Arthritis (all types) Flashcards
Define osteoarthritis
· Degenerative osteoarthritis of the hand/wrist can involves all of the tissues around the synovial joint, including the articular cartilage, joint capsule, ligaments, subchondral bone, metaphyseal bone, and the muscles acting across the joint
· Principle pathological change –> loss of articular cartilage.

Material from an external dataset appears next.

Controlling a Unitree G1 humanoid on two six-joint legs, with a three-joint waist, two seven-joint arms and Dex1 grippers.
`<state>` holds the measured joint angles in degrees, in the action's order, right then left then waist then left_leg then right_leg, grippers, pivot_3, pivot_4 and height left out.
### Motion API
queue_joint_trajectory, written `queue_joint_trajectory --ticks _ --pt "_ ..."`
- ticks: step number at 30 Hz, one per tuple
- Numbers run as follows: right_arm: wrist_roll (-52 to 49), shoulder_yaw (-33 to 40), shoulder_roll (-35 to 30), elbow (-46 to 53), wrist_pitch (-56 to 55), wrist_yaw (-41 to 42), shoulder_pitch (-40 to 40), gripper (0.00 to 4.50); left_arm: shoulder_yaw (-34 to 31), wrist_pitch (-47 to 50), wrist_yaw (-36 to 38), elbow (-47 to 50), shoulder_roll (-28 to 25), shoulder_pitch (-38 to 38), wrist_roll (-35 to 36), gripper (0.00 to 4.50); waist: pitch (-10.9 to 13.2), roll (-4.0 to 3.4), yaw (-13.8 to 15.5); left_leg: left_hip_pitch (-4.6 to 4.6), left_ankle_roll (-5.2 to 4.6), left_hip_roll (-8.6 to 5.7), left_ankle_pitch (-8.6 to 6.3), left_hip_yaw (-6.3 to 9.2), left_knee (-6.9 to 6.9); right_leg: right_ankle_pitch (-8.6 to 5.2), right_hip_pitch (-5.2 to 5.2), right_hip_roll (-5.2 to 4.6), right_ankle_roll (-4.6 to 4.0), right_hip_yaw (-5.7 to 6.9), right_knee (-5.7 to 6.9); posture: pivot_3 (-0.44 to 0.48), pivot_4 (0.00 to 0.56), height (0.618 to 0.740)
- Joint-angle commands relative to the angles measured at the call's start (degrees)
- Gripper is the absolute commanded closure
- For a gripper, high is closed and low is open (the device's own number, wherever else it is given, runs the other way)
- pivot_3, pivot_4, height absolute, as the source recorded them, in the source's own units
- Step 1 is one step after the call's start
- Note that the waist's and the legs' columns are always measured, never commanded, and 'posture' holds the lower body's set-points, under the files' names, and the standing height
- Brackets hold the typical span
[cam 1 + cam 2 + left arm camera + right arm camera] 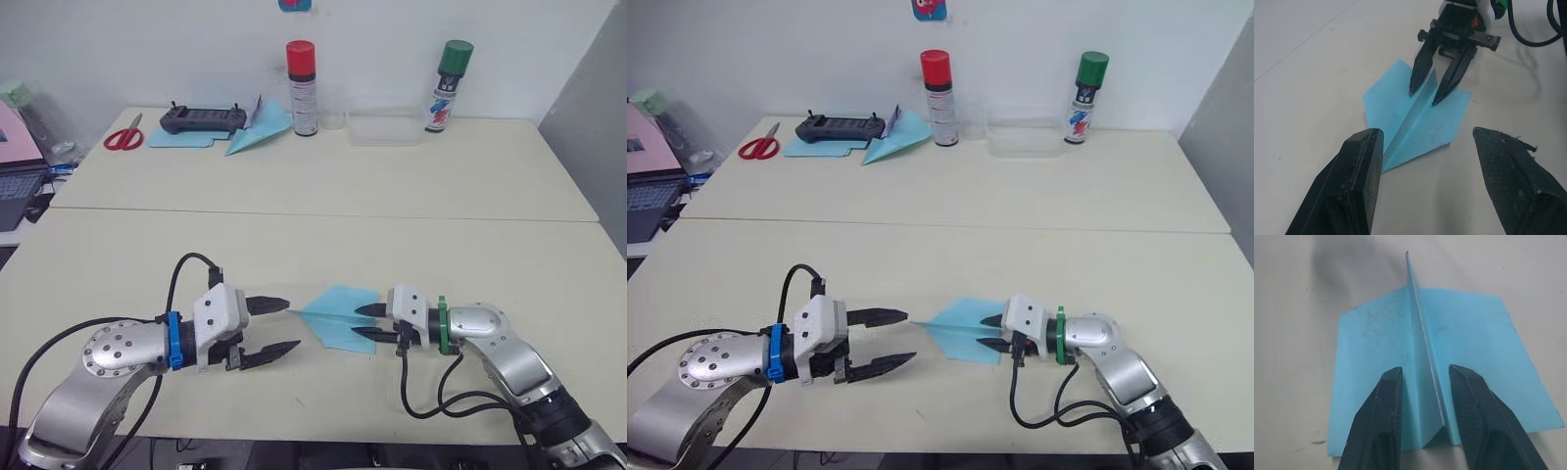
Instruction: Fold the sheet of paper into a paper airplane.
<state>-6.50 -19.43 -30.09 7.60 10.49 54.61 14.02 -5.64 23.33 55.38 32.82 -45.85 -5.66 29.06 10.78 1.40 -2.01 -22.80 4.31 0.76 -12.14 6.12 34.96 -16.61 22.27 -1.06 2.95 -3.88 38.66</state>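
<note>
The paper airplane (338, 318) lies on the near desk (294, 245). The right end effector (366, 323) straddles its ridge, fingers apart. The left end effector (274, 328) gapes beside its nose; spray cans (302, 88) stand well apart.

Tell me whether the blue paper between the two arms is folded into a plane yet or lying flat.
Folded. The paper airplane has a pointed nose, two spread wings and an upright centre ridge, which stands between the right tool's fingers.
</note>
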Motion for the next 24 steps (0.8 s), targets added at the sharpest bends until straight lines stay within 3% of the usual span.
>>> queue_joint_trajectory --ticks 1,5,10,13,16,24 --pt "0.7 -0.1 0.7 -0.3 -0.7 -0.4 1.3 2.99 -3.8 2.6 -0.1 1.4 -0.8 1.9 4.7 0.90 0.0 0.00 0.0 0.00 0.00 0.00 0.00 0.01 0.01 0.00 0.00 0.00 0.00 0.01 0.03 0.000 0.150 0.740" --pt "1.4 -0.3 1.6 -1.0 -0.7 -0.3 1.8 2.99 -5.0 2.6 1.2 0.9 -2.1 2.8 5.2 0.06 0.0 0.00 0.0 0.03 0.00 0.00 0.00 0.02 0.02 0.00 -0.01 0.01 0.00 0.01 0.08 0.000 0.150 0.740" --pt "2.8 -1.2 1.7 -1.3 -1.1 -0.1 2.1 2.99 -4.7 0.1 3.6 0.2 -4.1 3.4 3.5 0.06 0.0 0.00 0.0 0.03 0.00 0.00 0.00 0.01 0.02 0.00 0.00 0.01 -0.01 0.00 0.08 0.000 0.150 0.740" --pt "2.9 -1.2 1.8 -1.4 -1.0 0.0 2.1 3.56 -3.8 0.0 2.1 -0.5 -3.8 4.4 2.2 0.00 0.0 0.00 0.0 0.03 0.00 0.00 0.01 0.02 0.03 0.00 -0.01 0.01 -0.01 0.01 0.09 0.000 0.150 0.740" --pt "3.1 -1.1 1.6 -1.3 -1.1 0.1 1.9 4.46 -3.0 0.5 2.0 -0.4 -3.6 5.0 2.2 0.00 0.0 -0.01 0.0 0.04 0.00 -0.01 0.01 0.01 0.04 0.00 -0.01 0.01 -0.01 -0.01 0.12 0.000 0.150 0.740" --pt "2.5 2.1 1.0 -0.1 0.1 -2.3 0.5 4.46 -0.9 -1.0 2.0 -1.8 -1.8 6.2 1.4 0.00 0.0 0.00 0.0 0.04 0.01 -0.01 0.01 0.01 0.05 0.01 -0.02 0.01 -0.01 0.00 0.15 0.000 0.150 0.740"
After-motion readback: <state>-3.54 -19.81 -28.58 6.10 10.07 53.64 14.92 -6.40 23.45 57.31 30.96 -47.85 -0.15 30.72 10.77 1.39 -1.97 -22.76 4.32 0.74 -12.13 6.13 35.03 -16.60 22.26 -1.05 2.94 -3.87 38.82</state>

Describe the pathophysiology of osteoarthritis
- Changes to articular cartilage
- Biochemical: cytokine release –> cellular response, cartilage damage
- Biomechanical: loss of proteoglycans, increase vascular ingrowth, increased water - cartilage becomes soft (chrondromalacia)
- Structural changes: chondrocytes respond to mechanical forces and cartilage develops fibrillations on surface, clefts, fractures, decrease thickness
- Changes to subchrondral bone
- sclerosis (increased bone density where exposed), cysts, osteophyte formation
- Changes to peri-articular structures
- inflamed synovium, swelling, stiffness
how do you classify osteoarthritis?
- Primary vs. secondary:
- Primary – idiopathic (combo of genetics, joint shape/anatomy, endocrine changes)
- Secondary – Antecendent event or underlying etiology that accelerates loss of cartilage
- Mechanical – change to joint architecture – trauma, infection
- Metabolic – gout, cppd, Wilson’s disease, hemochromatosis (MCPJ, 2nd & 3rd)
- Inflammatory – rheumatoid / inflammatory arthopathy
- Endocrinopathy: DM (neuropathic joint), acromegaly, hyperparathyroidism
- Miscellaneous (AVN, genetic skeletal disorders)
- Non-Erosive (classic OA) vs. Erosive – features of inflammatory OA, often post-menopausal & hereditary; PIPJ
- By joint & disease stage (see below)
list findings on physical exam for OA hand
THUMB OA
- dorsal subluxation
- MCPJ hyperextension
- adduction contracture*
- tenderness*
- pain and/or crepitus with axial loading (and/or traction)*
- decreased a/pROM*
rest of hand see * above and:
- heberden’s nodes (DIPJ)
- Bouchard’s nodes (PIPJ)
- mucous cyst formation
- instability
- decreased grip strength
xray findings of OA
o joint space narrowing, subchondral sclerosis, subchondral cysts, osteophytes
what are goals for treatment of OA
(in order) – control pain, improve function, correct deformity, improve appearance
outline a general treatment approach to OA
- Conservative: all patients start here; often intra-articular steroid after other modalities first (unless severe)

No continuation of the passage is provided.